Ureteral obstruction causes infiltration of the kidney by monocytes/macrophages. This infiltrate is significantly reduced by administration of an angiotensin-converting enzyme (ACE) inhibitor but not by a specific angiotensin II type 1 receptor (AT1 receptor) antagonist. Chemoattractants and cell surface adhesive molecules mediate monocyte/macrophage infiltration. Rats with unilateral ureteral obstruction (UUO) of 1, 3, or 5 days duration were untreated or given enalapril or SC- 51316 in the drinking water. We measured the mRNA levels of monocyte chemoatactic peptide 1 (MCP-1), a chemoattractant, and levels of intercellular adhesion molecule 1 (ICAM-1) and vascular cell adhesion molecule 1 (VCAM-1), two cell surface adhesion proteins. MCP-1 mRNA increased significantly after 1 day of UUO and increased further through 5 days of UUO in the obstructed kidney. ICAM-1 mRNA also increased significantly after 1 day but steadily declined through 5 days of UUO in the obstructed kidney. VCAM-1 mRNA did not increase significantly until after 3 days of UUO and increased further through 5 days of obstruction.

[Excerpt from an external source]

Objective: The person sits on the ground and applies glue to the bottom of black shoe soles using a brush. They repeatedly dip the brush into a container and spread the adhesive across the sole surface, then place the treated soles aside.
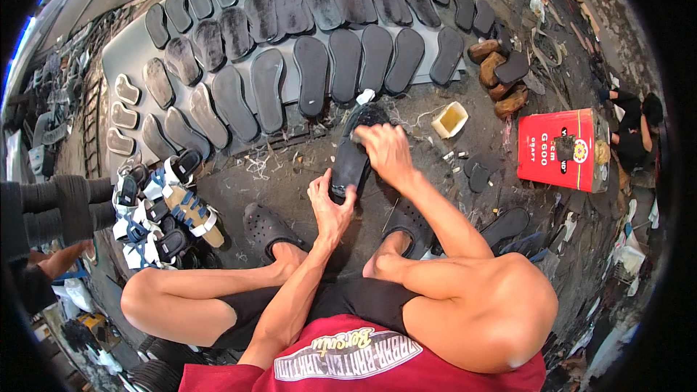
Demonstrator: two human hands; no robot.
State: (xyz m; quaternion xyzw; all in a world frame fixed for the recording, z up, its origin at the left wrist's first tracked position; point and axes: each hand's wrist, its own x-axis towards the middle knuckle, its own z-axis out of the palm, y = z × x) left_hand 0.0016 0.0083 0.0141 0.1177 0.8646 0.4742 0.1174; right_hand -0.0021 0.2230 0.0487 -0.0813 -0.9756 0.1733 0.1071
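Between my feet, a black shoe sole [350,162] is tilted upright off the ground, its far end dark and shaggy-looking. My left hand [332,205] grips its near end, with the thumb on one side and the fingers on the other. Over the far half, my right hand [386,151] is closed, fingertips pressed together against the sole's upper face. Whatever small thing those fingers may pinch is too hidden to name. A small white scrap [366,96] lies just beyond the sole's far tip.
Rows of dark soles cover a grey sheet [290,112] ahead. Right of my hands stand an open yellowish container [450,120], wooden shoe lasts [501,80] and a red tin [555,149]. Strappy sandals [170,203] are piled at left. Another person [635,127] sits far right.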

Enalapril or SC-51316 treatment had no significant effect on ICAM-1 mRNA levels. MCP-1 mRNA levels were reduced but remained significantly elevated. Enalapril significantly blunted the increase in VCAM-1 mRNA levels and VCAM-1 protein determined by immunocytochemistry; SC-51316 had no significant effect. Thus changes in VCAM-1 levels may account for the differential effect of enalapril and SC- 51316 on monocyte/macrophage infiltration of the kidney during ureteral obstruction.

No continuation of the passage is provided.